The Secret He Carried

Here’s the part that’ll stop you cold. West Philly, 1965. Larry’s 16, deep in gang life, and in retaliation for a killing on his side, he shot and took the life of an unarmed teenager he didn’t even know. He did time as a kid, ran the streets through his twenties, and got locked again on armed robbery.

That’s the weight. He’s not dressing it up, and neither will we. A young Black kid lost his life, and Larry has lived every day since inside the gravity of that. He’s honest that the book is about second chances, not about settling that debt — and some critics have pushed back that he never names his victim. Worth knowing going in. It makes the redemption part land heavier, not lighter.

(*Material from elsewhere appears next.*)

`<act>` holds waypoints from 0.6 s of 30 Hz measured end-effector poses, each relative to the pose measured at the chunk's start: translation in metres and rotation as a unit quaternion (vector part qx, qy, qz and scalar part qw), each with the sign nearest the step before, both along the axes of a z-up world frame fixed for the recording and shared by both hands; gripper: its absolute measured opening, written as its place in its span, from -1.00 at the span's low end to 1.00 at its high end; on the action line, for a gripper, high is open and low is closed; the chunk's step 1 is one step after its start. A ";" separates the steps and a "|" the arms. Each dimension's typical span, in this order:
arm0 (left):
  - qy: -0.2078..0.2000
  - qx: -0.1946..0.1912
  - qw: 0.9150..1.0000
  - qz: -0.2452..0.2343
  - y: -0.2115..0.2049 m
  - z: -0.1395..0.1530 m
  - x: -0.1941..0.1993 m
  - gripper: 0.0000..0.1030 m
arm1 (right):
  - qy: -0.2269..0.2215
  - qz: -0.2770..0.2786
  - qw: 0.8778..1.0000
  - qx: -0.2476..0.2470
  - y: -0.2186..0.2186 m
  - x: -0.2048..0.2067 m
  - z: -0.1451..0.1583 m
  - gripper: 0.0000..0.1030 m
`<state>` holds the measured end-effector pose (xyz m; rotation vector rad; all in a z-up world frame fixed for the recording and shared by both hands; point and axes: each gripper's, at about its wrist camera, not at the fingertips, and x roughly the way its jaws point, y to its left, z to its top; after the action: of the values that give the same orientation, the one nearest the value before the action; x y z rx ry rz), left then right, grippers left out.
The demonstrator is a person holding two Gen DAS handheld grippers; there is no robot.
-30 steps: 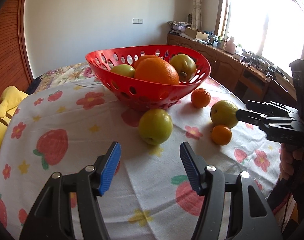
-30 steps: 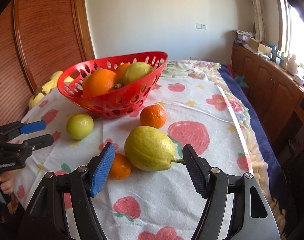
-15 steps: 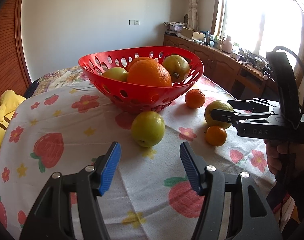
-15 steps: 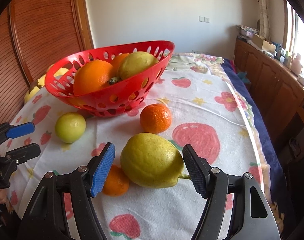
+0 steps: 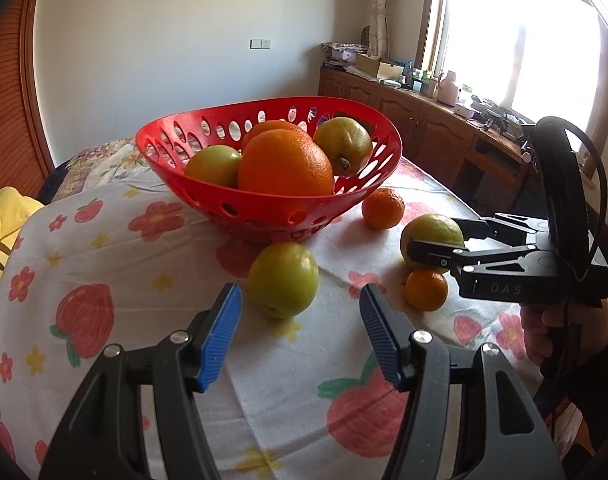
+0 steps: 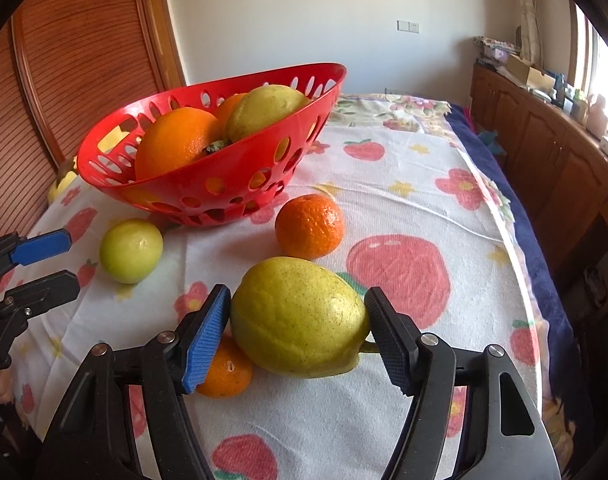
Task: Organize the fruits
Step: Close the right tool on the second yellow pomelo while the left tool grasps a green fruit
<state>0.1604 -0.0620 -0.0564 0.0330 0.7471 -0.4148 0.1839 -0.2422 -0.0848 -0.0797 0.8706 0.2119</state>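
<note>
My right gripper (image 6: 295, 334) stands with its jaws on either side of the large yellow-green pear (image 6: 297, 318); the pads sit at its flanks, though I cannot tell whether they press on it. My left gripper (image 5: 299, 334) is parted and empty, its blue pads bracketing bare cloth, with the green apple (image 5: 283, 278) just beyond at 12 o'clock. In the right wrist view, a small mandarin (image 6: 223, 376) lies touching the pear at its 8 o'clock, and a larger mandarin (image 6: 308, 226) sits near it at 12 o'clock. The red perforated basket (image 6: 223, 176), at 11 o'clock from the pear, holds a big orange (image 6: 175, 142), another pear (image 6: 263, 110) and, in the left wrist view, a green apple in the basket (image 5: 213, 164). All rest on the fruit-printed tablecloth (image 6: 424, 208).
</note>
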 end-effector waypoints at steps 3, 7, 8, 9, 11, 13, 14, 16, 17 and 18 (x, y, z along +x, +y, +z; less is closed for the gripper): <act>0.000 0.001 1.000 0.001 -0.003 -0.001 0.007 0.20 | 0.007 0.001 1.000 -0.012 0.003 0.002 -0.003 0.39; 0.006 0.005 1.000 0.007 -0.004 -0.005 0.016 0.20 | 0.001 0.002 1.000 -0.015 0.003 0.000 -0.004 0.37; 0.006 0.007 1.000 0.008 -0.004 -0.006 0.018 0.20 | -0.001 -0.001 1.000 -0.015 0.002 -0.001 -0.004 0.37; 0.007 0.009 1.000 0.010 -0.004 -0.007 0.020 0.20 | -0.005 -0.004 1.000 -0.017 0.001 -0.002 -0.004 0.37; 0.009 0.011 1.000 0.010 -0.005 -0.009 0.023 0.20 | -0.010 -0.011 1.000 -0.018 -0.003 -0.004 -0.004 0.37; 0.013 0.013 1.000 0.011 -0.005 -0.012 0.027 0.21 | -0.014 -0.014 1.000 -0.013 -0.007 -0.008 -0.002 0.37; 0.016 0.013 1.000 0.012 -0.006 -0.014 0.029 0.21 | -0.020 -0.016 1.000 -0.013 -0.008 -0.010 0.000 0.37; 0.023 0.012 1.000 0.013 -0.006 -0.018 0.033 0.21 | -0.031 -0.018 0.999 -0.016 -0.011 -0.013 0.004 0.37; 0.026 0.012 0.999 0.014 -0.007 -0.019 0.035 0.21 | -0.032 -0.018 0.999 -0.017 -0.011 -0.013 0.006 0.37; 0.027 0.013 0.999 0.016 -0.008 -0.020 0.037 0.22 | -0.033 -0.019 0.999 -0.016 -0.012 -0.015 0.007 0.37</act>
<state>0.1972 -0.0696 -0.0767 0.0349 0.8057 -0.3774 0.1694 -0.2544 -0.0774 -0.0993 0.8086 0.1600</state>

For 40-plus years the man sat in boardrooms with Mike, ran an NBA franchise, signed billion-dollar deals — all while migraines and nightmares told him the truth could surface any day.

The Come-Up

The turn happened where nobody expects it — behind the wall. Larry locked into a Pennsylvania education-release program, put his head in the books, and walked out with an accounting degree from Temple, with honors. That’s the cheat code the whole book keeps circling back to: education was the door, and he kicked it open.

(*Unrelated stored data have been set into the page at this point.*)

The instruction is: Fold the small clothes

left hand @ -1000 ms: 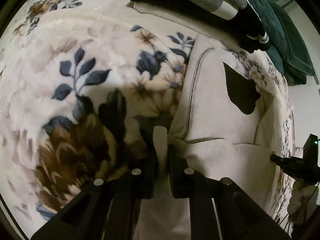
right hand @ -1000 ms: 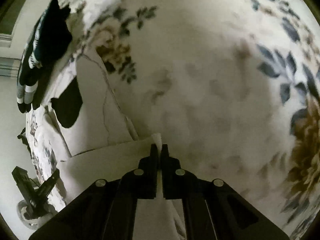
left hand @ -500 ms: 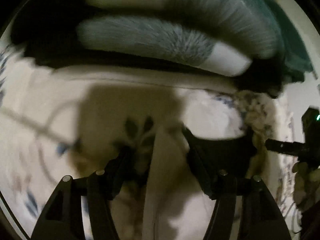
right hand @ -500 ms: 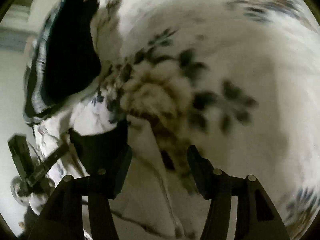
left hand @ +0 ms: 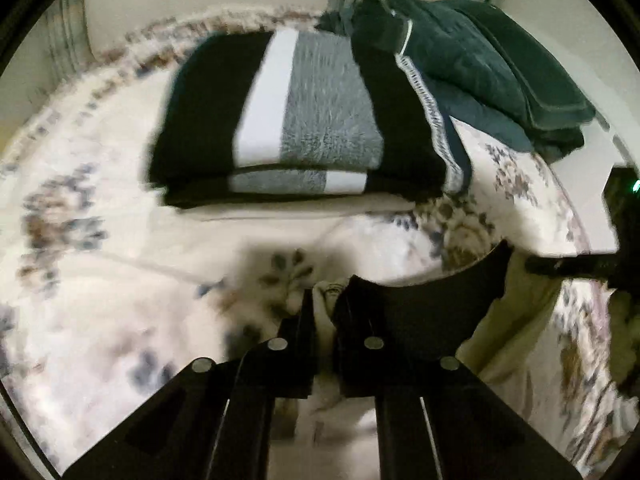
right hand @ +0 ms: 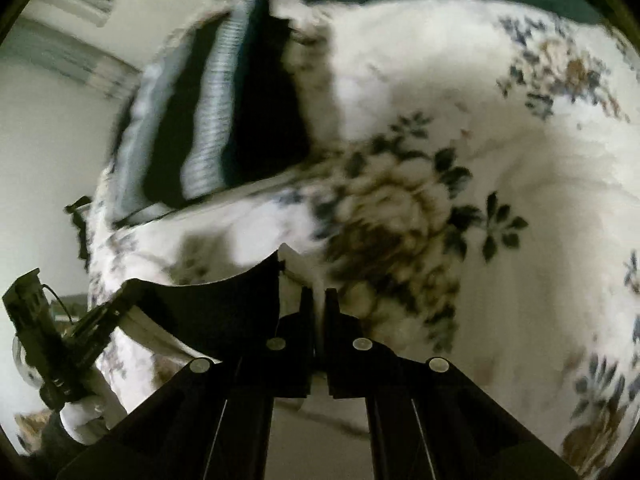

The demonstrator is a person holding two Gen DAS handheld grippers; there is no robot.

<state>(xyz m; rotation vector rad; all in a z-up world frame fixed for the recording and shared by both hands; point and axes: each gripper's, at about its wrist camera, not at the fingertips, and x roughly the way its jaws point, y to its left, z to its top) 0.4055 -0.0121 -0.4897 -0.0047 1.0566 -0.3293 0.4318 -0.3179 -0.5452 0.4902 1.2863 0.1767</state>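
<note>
A cream garment with a black patch (left hand: pixel 424 312) hangs between my two grippers above a floral blanket (left hand: pixel 100 280). My left gripper (left hand: pixel 324 304) is shut on a cream edge of it. My right gripper (right hand: pixel 318 300) is shut on another cream edge (right hand: pixel 296 264), with the black patch (right hand: pixel 208 316) stretched to its left. The right gripper (left hand: pixel 576 264) shows at the right edge of the left wrist view. The left gripper (right hand: pixel 52 344) shows at the left of the right wrist view.
A folded stack of black, white and grey fleece (left hand: pixel 304 120) lies on the blanket ahead, over a cream folded piece (left hand: pixel 320 208). Dark green folded items (left hand: pixel 500 68) sit behind to the right. A wall (right hand: pixel 52 120) and the bed's edge are at the left.
Both grippers opened briefly half a second ago, then shut again on the garment's edge. They have lifted it off the blanket, closer to the folded stack. Views are blurred with motion.
</note>
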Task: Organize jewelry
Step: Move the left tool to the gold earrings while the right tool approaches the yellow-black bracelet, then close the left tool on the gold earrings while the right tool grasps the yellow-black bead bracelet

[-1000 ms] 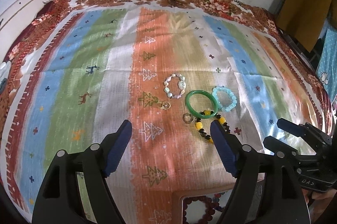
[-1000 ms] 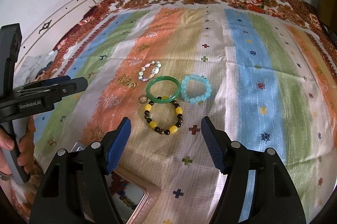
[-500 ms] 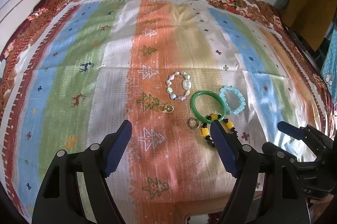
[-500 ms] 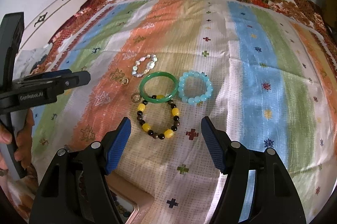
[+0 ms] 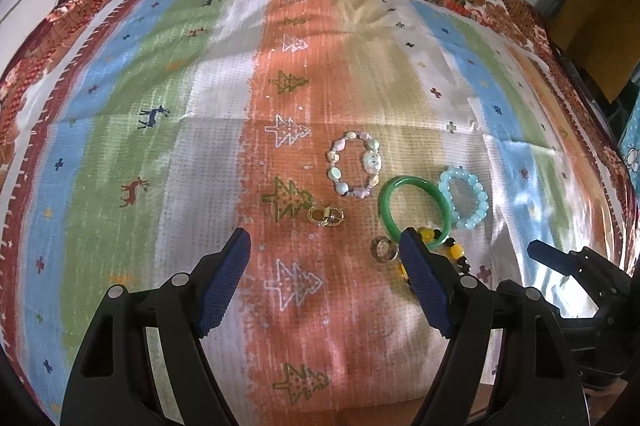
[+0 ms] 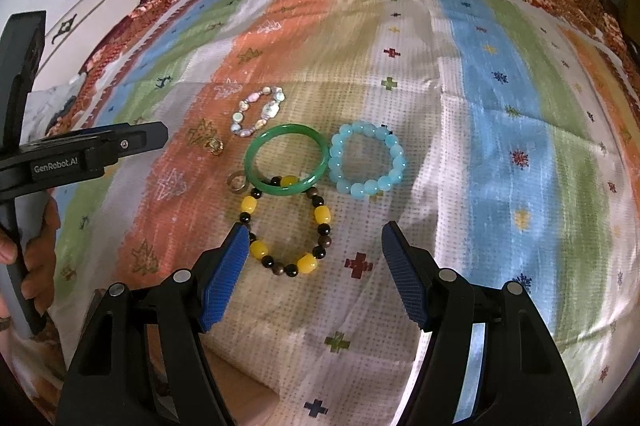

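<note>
Left gripper (image 5: 325, 280) wide and empty above the striped cloth (image 5: 208, 161), right gripper (image 6: 312, 260) wide too, yellow-and-black bracelet (image 6: 286, 226) between its fingers, green bangle (image 6: 285, 159) touching at twelve o'clock, blue bracelet (image 6: 366, 161) at one o'clock

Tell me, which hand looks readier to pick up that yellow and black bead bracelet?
Probably the right. The right hand-held gripper is open with the bead bracelet just ahead between its fingers. The left hand-held gripper faces bare cloth, bracelet off to its side.
</note>
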A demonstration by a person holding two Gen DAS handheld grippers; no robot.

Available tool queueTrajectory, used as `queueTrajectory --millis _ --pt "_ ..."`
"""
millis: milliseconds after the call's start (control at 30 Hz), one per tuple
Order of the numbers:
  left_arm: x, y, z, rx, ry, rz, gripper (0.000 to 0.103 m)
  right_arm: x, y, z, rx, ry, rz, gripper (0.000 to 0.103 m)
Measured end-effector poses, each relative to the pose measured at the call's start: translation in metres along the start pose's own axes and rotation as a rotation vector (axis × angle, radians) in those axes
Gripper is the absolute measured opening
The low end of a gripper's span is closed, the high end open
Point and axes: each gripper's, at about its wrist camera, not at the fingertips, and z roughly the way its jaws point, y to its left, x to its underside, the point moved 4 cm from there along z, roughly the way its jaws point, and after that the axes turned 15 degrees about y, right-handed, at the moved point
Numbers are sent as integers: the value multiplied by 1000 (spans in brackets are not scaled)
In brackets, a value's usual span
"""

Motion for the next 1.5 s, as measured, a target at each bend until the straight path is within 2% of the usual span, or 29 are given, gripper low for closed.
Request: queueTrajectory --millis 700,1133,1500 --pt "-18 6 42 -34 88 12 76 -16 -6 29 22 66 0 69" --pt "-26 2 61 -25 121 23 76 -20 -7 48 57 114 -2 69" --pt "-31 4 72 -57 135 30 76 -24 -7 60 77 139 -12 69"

From there it’s a straight ascension nobody saw coming. Campbell’s. Kraft. Jantzen. Then Nike taps him to run domestic apparel, and when Mike steps away from the hardwood the first time, Phil Knight hands him the keys to the brand-new Jordan Brand. He builds the culture. He builds the empire.

Then in 2007 Paul Allen calls and Larry jumps again — to run the Portland Trail Blazers, one of the first Black executives to ever lead a pro franchise. Five years steering an NBA org, then right back to Jordan Brand to finish what he started. Dude leveled up his whole life and never let anybody see the secret he was holding.

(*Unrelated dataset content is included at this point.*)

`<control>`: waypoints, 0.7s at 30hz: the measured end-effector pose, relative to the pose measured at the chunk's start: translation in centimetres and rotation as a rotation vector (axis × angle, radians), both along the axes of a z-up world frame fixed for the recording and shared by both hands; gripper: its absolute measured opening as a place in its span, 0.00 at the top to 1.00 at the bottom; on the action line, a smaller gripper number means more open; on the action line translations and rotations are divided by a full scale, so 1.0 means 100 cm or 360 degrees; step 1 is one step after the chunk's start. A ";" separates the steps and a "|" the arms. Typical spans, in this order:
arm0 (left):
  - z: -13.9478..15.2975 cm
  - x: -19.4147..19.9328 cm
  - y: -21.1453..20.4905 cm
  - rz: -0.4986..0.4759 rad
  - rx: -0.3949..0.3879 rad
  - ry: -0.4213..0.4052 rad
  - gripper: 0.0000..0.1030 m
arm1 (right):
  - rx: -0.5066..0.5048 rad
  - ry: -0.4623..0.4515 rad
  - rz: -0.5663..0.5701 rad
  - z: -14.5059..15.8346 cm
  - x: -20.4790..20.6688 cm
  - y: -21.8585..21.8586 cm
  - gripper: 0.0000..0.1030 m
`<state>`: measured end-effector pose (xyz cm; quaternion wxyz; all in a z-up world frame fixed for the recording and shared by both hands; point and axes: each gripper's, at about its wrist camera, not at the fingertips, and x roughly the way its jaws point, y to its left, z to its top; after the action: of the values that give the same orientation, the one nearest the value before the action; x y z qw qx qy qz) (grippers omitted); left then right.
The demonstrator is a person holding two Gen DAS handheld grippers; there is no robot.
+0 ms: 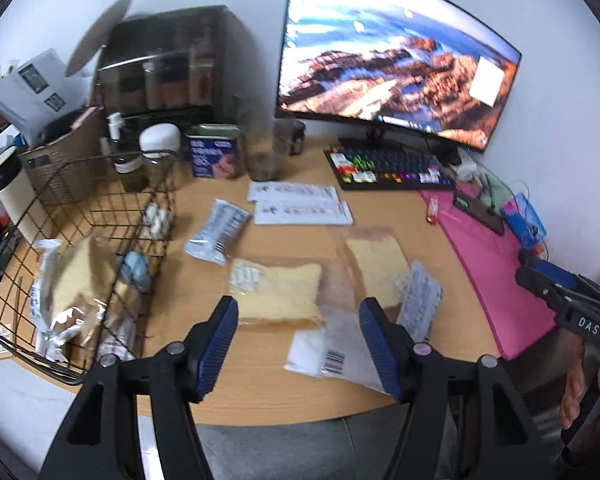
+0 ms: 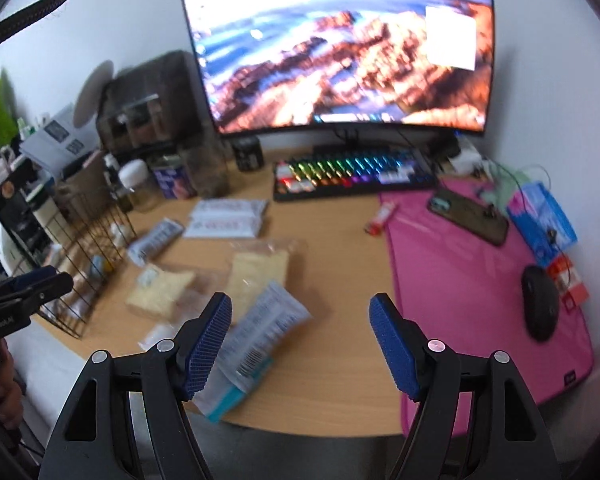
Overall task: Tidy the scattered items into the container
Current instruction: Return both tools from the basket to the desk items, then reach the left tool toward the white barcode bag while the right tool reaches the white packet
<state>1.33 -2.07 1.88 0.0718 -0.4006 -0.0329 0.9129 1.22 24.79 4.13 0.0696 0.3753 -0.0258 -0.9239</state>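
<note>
A wooden bench (image 1: pixel 284 396) under a wide monitor (image 1: pixel 396 52) carries a wire basket (image 1: pixel 60 200) at its left, already part-filled. Bagged bread slices (image 1: pixel 278 294) and small packets (image 1: pixel 216 232) lie scattered beside it. The left claw (image 1: pixel 298 342) hangs released over the nearest slice; the right claw (image 2: pixel 300 346) is likewise released, empty. Next, I judge: descend, pinch the slice, carry it left.

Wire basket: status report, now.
Left gripper open, right gripper open, both empty. Wire basket partly filled; bread packs on the desk. Nothing in the way.
</note>
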 end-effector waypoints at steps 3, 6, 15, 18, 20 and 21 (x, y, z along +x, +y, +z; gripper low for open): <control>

Game Within the Game: 5 Lessons

01 The leap IS the strategy. Every level-up in his life was a jump with no net — prison classroom, corporate ladder, the Jordan gamble, the Blazers chair. Comfort never moved him an inch. Growth lived on the other side of the risk.
02 Education is the realest escape route. A cell didn’t reform him — a classroom did. He’s spent his platform pushing prison education and criminal justice reform because he’s living proof a path beats a punishment.
03 Secrets charge interest. Forty years of hiding bought him migraines, nightmares, and a fear that never slept. The freedom didn’t come from the success — it came the day he finally told the truth.
04 Culture builds empires, not just product. $200M to $4B wasn’t an accident. He understood Jordan Brand was a movement before it was a margin — and that’s the lesson every brand chasing the culture still hasn’t learned.
05 Your worst chapter isn’t your whole book. The title says it plain. You can carry the weight of what you did and still leap toward who you’re becoming. Redemption ain’t pretty — but it’s possible.

The Verdict

Jump hits different because it never lets you fully cheer. You’re rooting for the come-up while sitting with the cost — and that tension is exactly what makes it more than a sneaker-game memoir. If you ever copped a pair of J’s, you owe it to yourself to know whose hands shaped the brand. And if you ever counted somebody out, this book is the receipt that you were wrong.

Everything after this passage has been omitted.